■ **PROMPT**
For this task, copy the data that follows exactly, keeping every character.

==*==

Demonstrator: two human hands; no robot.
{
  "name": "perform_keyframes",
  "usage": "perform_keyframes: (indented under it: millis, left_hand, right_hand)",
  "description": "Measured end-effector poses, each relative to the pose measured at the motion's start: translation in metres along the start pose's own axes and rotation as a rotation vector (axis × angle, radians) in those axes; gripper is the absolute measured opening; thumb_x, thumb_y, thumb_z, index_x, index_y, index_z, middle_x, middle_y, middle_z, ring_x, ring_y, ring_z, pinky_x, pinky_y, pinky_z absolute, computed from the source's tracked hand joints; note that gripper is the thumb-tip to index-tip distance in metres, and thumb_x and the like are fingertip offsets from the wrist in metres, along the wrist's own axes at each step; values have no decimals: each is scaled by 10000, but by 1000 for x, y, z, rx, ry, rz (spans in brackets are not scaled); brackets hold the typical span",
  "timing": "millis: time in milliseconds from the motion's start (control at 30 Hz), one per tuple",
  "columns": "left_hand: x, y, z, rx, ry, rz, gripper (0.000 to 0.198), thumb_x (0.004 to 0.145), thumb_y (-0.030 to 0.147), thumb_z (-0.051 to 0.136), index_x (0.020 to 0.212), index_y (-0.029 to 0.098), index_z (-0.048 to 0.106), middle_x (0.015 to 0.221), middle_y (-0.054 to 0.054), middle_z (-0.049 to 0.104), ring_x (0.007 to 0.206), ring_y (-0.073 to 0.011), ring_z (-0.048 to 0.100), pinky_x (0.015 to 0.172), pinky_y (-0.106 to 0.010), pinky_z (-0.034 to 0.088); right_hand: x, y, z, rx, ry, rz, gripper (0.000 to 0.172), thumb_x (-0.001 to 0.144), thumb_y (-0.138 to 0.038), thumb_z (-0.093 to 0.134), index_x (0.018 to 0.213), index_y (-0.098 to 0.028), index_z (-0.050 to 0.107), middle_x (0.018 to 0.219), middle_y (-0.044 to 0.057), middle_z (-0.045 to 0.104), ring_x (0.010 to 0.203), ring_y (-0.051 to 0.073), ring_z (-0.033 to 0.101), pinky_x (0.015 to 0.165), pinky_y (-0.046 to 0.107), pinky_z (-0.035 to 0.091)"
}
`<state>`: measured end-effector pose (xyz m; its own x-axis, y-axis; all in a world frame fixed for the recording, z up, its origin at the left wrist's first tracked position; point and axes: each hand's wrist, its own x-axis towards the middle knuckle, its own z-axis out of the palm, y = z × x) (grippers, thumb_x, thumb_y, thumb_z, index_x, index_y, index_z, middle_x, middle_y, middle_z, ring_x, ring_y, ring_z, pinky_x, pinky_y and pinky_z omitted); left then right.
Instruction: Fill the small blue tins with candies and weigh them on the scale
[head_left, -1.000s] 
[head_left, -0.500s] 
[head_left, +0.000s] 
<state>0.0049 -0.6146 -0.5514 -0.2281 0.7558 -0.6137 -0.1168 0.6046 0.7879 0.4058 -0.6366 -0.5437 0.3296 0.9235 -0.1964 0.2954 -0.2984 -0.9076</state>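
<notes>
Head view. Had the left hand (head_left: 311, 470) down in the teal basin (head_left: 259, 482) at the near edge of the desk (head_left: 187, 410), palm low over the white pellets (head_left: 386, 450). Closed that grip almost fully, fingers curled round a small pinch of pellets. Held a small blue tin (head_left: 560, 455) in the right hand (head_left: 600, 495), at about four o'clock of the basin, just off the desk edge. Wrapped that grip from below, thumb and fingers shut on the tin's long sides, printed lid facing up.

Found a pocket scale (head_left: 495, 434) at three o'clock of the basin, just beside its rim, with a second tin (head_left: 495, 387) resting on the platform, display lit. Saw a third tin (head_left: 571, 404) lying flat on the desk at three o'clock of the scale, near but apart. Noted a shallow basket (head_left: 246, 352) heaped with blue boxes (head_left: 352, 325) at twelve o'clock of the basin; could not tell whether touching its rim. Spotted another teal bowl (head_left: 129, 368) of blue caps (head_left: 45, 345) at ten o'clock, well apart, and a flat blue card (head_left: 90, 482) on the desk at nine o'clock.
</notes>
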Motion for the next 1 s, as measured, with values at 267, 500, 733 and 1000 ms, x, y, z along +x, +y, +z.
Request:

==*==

■ **YOUR SOLUTION**
Demonstrator: two human hands; no robot.
{
  "name": "perform_keyframes",
  "usage": "perform_keyframes: (indented under it: millis, left_hand, right_hand)",
  "description": "Measured end-effector poses, each relative to the pose measured at the motion's start: translation in metres along the start pose's own axes and rotation as a rotation vector (axis × angle, radians) in those axes; gripper is the absolute measured opening; thumb_x, thumb_y, thumb_z, index_x, index_y, index_z, middle_x, middle_y, middle_z, ring_x, ring_y, ring_z, pinky_x, pinky_y, pinky_z absolute, computed from the source's tracked hand joints; note that gripper is the thumb-tip to index-tip distance in metres, and thumb_x and the like are fingertip offsets from the wrist in metres, along the wrist's own axes at each step; values have no decimals: each is scaled by 10000, but by 1000 for x, y, z, rx, ry, rz (spans in brackets are not scaled); brackets hold the typical span",
  "timing": "millis: time in milliseconds from the motion's start (control at 30 Hz), one per tuple",
  "columns": "left_hand: x, y, z, rx, ry, rz, gripper (0.000 to 0.198), thumb_x (0.004 to 0.145), thumb_y (-0.030 to 0.147), thumb_z (-0.051 to 0.136), index_x (0.020 to 0.212), index_y (-0.029 to 0.098), index_z (-0.048 to 0.106), middle_x (0.015 to 0.221), middle_y (-0.054 to 0.054), middle_z (-0.049 to 0.104), ring_x (0.007 to 0.206), ring_y (-0.073 to 0.011), ring_z (-0.048 to 0.100), pinky_x (0.015 to 0.172), pinky_y (-0.106 to 0.010), pinky_z (-0.034 to 0.088); right_hand: x, y, z, rx, ry, rz, gripper (0.000 to 0.172), thumb_x (-0.001 to 0.144), thumb_y (-0.138 to 0.038), thumb_z (-0.093 to 0.134), index_x (0.018 to 0.213), index_y (-0.098 to 0.028), index_z (-0.050 to 0.107), middle_x (0.018 to 0.219), middle_y (-0.044 to 0.057), middle_z (-0.045 to 0.104), ring_x (0.010 to 0.203), ring_y (-0.051 to 0.073), ring_z (-0.033 to 0.101), pinky_x (0.015 to 0.165), pinky_y (-0.046 to 0.107), pinky_z (-0.035 to 0.091)"
}
`<state>`: measured end-effector pose (xyz m; its own x-axis, y-axis; all in a world frame fixed for the recording, z up, its origin at the left wrist's first tracked position; point and axes: each hand's wrist, its own x-axis towards the middle knuckle, its own z-axis out of the palm, y = z × x) (grippers, thumb_x, thumb_y, thumb_z, index_x, index_y, index_z, middle_x, middle_y, middle_z, ring_x, ring_y, ring_z, pinky_x, pinky_y and pinky_z omitted); left then right.
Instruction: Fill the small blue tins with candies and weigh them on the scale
[head_left, -1.000s] 
[head_left, -0.500s] 
[head_left, +0.000s] 
<state>0.0049 -0.6146 -0.5514 -0.2281 0.7558 -0.6137 -0.1168 0.6046 0.7879 0.4058 -0.6366 -0.5437 0.3296 0.9235 -0.1964 0.2954 -0.2984 -0.9076</state>
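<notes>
Head view. Had the left hand (head_left: 311, 470) down in the teal basin (head_left: 259, 482) at the near edge of the desk (head_left: 187, 410), palm low over the white pellets (head_left: 386, 450). Closed that grip almost fully, fingers curled round a small pinch of pellets. Held a small blue tin (head_left: 560, 455) in the right hand (head_left: 600, 495), at about four o'clock of the basin, just off the desk edge. Wrapped that grip from below, thumb and fingers shut on the tin's long sides, printed lid facing up.

Found a pocket scale (head_left: 495, 434) at three o'clock of the basin, just beside its rim, with a second tin (head_left: 495, 387) resting on the platform, display lit. Saw a third tin (head_left: 571, 404) lying flat on the desk at three o'clock of the scale, near but apart. Noted a shallow basket (head_left: 246, 352) heaped with blue boxes (head_left: 352, 325) at twelve o'clock of the basin; could not tell whether touching its rim. Spotted another teal bowl (head_left: 129, 368) of blue caps (head_left: 45, 345) at ten o'clock, well apart, and a flat blue card (head_left: 90, 482) on the desk at nine o'clock.
</notes>
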Motion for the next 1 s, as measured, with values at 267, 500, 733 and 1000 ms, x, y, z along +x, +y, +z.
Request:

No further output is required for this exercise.